[Data extracted from a collection]
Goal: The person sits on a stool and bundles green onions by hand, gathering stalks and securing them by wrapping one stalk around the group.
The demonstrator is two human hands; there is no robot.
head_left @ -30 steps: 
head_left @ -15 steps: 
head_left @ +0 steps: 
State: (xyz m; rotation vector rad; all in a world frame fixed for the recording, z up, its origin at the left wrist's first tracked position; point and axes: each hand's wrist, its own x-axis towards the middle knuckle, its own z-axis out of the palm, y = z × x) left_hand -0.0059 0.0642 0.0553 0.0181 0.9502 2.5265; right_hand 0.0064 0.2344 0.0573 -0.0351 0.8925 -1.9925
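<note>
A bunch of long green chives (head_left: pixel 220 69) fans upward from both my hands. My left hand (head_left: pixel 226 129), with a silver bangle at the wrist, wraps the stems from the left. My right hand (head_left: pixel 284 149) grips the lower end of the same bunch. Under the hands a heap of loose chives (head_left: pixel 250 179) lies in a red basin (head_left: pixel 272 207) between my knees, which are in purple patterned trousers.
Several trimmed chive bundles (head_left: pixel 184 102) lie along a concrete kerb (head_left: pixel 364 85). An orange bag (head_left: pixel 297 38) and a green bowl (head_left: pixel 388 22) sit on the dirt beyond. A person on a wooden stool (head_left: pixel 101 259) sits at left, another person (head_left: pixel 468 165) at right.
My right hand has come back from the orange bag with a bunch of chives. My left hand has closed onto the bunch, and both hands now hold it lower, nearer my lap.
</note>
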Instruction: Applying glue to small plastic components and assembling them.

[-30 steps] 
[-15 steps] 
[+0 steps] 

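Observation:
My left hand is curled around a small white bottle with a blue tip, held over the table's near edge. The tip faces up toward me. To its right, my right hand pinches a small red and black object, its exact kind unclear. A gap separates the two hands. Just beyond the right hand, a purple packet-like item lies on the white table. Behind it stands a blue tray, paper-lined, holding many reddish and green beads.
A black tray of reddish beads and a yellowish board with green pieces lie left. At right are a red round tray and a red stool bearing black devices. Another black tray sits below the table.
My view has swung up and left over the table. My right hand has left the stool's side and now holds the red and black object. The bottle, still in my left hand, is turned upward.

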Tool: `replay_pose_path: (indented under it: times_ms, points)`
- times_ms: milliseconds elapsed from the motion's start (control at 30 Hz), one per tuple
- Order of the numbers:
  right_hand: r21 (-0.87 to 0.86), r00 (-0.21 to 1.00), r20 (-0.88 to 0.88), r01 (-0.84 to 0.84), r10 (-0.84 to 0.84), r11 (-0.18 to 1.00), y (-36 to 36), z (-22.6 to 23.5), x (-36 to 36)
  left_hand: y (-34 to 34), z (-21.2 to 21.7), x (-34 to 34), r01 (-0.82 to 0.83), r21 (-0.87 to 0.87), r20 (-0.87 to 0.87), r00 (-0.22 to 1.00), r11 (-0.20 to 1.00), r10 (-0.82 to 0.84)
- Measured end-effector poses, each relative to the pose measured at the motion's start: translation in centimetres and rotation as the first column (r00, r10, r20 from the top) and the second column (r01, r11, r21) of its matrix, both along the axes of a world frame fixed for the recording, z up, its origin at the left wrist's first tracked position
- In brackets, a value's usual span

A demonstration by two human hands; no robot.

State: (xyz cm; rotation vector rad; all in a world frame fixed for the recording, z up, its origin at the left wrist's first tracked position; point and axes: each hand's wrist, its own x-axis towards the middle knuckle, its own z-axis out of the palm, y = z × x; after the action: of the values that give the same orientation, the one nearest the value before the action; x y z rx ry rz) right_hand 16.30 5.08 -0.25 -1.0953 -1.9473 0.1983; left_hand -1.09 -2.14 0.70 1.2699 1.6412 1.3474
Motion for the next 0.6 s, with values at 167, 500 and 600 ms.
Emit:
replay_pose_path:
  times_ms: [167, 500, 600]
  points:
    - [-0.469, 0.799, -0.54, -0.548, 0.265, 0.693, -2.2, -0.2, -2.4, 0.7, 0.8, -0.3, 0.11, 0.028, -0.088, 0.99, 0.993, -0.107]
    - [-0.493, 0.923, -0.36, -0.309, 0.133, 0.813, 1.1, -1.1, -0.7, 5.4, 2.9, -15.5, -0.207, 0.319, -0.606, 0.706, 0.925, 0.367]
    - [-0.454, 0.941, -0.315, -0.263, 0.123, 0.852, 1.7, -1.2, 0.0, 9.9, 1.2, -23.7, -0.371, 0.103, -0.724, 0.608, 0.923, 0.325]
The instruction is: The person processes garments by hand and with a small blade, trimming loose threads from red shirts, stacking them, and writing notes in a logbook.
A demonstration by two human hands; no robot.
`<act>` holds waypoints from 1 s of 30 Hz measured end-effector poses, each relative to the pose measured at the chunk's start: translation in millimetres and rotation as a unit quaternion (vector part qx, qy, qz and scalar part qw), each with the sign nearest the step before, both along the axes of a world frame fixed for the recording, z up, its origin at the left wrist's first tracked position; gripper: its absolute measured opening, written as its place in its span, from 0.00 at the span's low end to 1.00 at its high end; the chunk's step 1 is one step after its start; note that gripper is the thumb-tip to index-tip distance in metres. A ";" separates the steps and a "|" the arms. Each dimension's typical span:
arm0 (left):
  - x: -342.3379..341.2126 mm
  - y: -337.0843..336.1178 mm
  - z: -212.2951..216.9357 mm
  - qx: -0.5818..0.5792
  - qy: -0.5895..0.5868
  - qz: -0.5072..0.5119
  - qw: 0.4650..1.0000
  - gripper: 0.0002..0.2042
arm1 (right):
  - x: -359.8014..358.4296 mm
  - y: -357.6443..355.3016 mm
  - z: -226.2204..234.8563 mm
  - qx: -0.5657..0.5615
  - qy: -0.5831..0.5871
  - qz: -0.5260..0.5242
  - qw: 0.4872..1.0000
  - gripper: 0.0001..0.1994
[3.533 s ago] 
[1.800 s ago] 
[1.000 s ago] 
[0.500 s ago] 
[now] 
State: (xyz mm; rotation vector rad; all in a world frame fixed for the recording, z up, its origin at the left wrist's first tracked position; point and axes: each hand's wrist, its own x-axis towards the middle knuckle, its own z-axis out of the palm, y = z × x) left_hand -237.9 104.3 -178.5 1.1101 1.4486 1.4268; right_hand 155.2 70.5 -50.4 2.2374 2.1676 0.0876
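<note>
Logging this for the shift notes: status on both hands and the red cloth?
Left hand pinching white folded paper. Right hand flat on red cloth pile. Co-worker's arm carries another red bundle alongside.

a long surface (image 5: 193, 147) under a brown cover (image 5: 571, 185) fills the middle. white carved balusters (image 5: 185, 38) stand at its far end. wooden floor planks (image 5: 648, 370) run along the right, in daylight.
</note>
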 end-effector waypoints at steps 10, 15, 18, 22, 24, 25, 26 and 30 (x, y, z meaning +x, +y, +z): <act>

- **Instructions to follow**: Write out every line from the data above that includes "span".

- **Output of the task**:
- In brackets, a value's usual span
`<act>` holds waypoints from 1 s of 30 Hz measured end-effector poses, each relative to the pose measured at the chunk's start: translation in millimetres and rotation as a unit quaternion (vector part qx, qy, qz and scalar part qw), each with the sign nearest the step before, both along the axes of a world frame fixed for the recording, z up, its origin at the left wrist's first tracked position; gripper: its absolute measured opening, written as its place in its span, from 0.00 at the span's low end to 1.00 at its high end; the chunk's step 1 is one step after its start; note that gripper is the thumb-tip to index-tip distance in metres. A ";" separates the steps and a "|" the arms. Each dimension's typical span:

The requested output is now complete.